I was about ready to just accept Basecamp as my least-worse alternative, when I came across TeamWork Live. Ten minutes later, I realized I had found it. Their tag-line is easy and effective project collaboration and that is not false advertising. The user interface is so simple, it requires practically no training. The performance is good enough and even great for some functions. I wish they had an import function, but adding tasks was reasonably fast. There is a special feature for changing the owner or target date for all tasks at one time. My project team loves it so far. It s easy to see what you need to do and what others are doing. There are a couple of other limitations: It doesn't have issue tracking and doesn’t allow for sub-tasks or multiple resources per task. You can organize tasks within milestones which gives the effect of a two-level WBS capability (good enough for my needs right now). The email alerts are excellent. In fact, you can reply to the email alert and do most things without actually signing into the tool (a handy feature to us Blackberry users).

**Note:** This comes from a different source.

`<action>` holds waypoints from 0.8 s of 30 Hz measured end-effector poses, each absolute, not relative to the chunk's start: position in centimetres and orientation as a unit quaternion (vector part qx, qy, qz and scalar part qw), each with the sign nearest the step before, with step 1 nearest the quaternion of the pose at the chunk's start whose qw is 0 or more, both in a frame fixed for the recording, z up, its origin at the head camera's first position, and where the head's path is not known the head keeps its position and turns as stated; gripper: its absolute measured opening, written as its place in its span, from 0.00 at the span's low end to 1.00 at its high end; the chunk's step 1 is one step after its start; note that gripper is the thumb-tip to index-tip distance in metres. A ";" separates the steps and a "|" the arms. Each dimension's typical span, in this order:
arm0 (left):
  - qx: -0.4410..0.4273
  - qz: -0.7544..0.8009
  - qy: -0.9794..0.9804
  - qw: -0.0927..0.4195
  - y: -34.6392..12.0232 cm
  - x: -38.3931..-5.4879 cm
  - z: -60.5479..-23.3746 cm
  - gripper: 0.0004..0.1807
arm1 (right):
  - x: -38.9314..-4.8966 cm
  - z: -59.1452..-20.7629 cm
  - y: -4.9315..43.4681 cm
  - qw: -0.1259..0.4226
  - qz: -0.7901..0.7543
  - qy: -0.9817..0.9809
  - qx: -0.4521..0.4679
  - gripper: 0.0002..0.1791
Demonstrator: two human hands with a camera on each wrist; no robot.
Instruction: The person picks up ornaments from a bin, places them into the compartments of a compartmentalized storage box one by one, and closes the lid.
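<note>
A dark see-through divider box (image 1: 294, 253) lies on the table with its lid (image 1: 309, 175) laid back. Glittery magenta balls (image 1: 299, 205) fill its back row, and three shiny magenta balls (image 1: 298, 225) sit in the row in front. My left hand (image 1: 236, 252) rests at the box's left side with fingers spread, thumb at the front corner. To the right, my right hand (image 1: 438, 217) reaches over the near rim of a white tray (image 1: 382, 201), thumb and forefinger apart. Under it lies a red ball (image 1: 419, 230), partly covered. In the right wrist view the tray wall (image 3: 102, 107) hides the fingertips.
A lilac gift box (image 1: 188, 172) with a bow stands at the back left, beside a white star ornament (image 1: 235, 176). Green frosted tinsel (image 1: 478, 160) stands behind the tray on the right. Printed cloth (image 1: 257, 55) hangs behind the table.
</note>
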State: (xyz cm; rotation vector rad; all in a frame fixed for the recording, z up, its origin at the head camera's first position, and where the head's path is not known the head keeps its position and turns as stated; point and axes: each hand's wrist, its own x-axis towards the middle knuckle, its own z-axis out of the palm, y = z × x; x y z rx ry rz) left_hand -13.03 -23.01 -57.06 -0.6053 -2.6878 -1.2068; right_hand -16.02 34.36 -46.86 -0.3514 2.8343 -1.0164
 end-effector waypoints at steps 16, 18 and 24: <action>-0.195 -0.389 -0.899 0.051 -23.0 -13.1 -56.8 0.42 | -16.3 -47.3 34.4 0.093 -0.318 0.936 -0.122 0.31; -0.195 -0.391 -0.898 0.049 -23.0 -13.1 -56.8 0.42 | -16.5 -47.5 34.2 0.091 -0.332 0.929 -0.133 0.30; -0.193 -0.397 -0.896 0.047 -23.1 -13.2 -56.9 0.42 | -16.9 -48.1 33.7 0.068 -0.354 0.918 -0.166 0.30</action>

The thing I like most about TeamWork is that they didn't just try to replace MS Project in the SaaS space. Instead, they appear to have given a lot of thought about what kind of tool would help a group of professional people who are trying to work together to achieve a common objective. It doesn't try to give some sort of project manager authoritarian the ability to determine the most efficient work load of subordinates. Instead, it allows a team to divide-and-conquer work with clear accountability, clear visibility, and assumes that professional people will manage their time effectively as long as they have a shared perception of what the priorities are. This is a great example of how collaboration and Web 2.0 changes things.

Are the days of the large monolithic project plan as the key management device of a single user called a Project Manager over? Maybe not for all projects, but I tend to think so for projects that are a real collaboration of professional people who are capable and empowered to manage their time effectively.